- _Your assignment_:
State how many lines in this listing include the word "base", and nothing else.

- _Collected data_:
● ● ● ●

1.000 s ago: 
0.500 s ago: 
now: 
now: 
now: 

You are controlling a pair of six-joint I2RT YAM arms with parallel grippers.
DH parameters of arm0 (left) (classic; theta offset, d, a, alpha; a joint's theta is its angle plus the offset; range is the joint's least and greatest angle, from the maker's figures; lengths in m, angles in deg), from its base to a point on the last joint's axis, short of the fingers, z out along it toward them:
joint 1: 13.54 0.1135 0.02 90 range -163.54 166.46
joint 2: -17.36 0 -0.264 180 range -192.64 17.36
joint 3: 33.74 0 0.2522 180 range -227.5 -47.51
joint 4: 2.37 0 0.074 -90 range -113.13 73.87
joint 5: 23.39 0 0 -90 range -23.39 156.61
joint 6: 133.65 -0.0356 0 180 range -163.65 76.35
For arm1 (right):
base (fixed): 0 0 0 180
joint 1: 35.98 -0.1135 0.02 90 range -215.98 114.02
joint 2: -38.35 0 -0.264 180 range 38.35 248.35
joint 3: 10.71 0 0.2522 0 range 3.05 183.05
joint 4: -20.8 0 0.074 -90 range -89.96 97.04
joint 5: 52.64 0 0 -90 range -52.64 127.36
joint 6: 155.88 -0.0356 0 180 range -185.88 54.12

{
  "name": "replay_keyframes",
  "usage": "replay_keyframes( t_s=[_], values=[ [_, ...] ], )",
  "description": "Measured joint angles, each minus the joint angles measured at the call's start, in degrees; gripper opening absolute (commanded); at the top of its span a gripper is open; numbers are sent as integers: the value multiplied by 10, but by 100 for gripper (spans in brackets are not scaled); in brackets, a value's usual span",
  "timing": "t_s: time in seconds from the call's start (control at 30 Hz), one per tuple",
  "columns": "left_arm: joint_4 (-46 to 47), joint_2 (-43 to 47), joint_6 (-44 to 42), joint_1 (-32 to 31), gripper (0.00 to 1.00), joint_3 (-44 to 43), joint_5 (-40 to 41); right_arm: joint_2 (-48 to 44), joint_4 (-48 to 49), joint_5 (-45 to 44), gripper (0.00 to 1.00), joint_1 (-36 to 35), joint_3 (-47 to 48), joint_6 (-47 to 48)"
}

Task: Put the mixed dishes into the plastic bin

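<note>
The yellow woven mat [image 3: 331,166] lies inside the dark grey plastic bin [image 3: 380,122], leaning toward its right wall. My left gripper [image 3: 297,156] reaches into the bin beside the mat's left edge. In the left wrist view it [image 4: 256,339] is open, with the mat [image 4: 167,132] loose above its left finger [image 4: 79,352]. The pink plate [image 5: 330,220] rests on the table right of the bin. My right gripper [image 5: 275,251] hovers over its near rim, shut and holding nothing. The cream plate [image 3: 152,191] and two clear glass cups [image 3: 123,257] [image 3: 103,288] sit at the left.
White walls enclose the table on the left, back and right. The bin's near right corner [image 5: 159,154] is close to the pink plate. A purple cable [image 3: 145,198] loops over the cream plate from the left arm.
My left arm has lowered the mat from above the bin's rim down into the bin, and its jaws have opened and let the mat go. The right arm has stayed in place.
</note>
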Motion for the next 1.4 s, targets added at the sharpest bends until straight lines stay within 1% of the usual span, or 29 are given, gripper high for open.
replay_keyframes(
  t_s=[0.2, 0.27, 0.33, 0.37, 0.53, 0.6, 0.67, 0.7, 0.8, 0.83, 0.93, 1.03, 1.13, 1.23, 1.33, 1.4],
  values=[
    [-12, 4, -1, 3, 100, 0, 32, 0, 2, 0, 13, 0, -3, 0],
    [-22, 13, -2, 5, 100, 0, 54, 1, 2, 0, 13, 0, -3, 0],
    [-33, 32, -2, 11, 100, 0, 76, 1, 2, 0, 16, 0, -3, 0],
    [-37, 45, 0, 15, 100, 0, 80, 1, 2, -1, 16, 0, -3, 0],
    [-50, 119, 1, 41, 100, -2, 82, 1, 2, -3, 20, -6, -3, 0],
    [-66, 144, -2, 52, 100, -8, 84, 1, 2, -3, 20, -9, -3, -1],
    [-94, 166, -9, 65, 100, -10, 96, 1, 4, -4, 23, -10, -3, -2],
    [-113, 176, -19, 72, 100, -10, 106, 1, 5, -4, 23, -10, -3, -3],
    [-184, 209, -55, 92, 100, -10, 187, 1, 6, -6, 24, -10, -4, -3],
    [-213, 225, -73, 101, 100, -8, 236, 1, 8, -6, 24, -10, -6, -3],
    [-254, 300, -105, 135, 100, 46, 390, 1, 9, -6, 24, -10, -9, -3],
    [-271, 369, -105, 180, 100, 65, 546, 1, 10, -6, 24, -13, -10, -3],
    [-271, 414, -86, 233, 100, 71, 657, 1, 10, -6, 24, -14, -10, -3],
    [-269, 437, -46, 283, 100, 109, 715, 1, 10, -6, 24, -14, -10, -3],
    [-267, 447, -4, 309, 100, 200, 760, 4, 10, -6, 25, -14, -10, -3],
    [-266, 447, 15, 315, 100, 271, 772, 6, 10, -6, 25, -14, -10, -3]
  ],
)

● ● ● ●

- _Solution for this task_:
2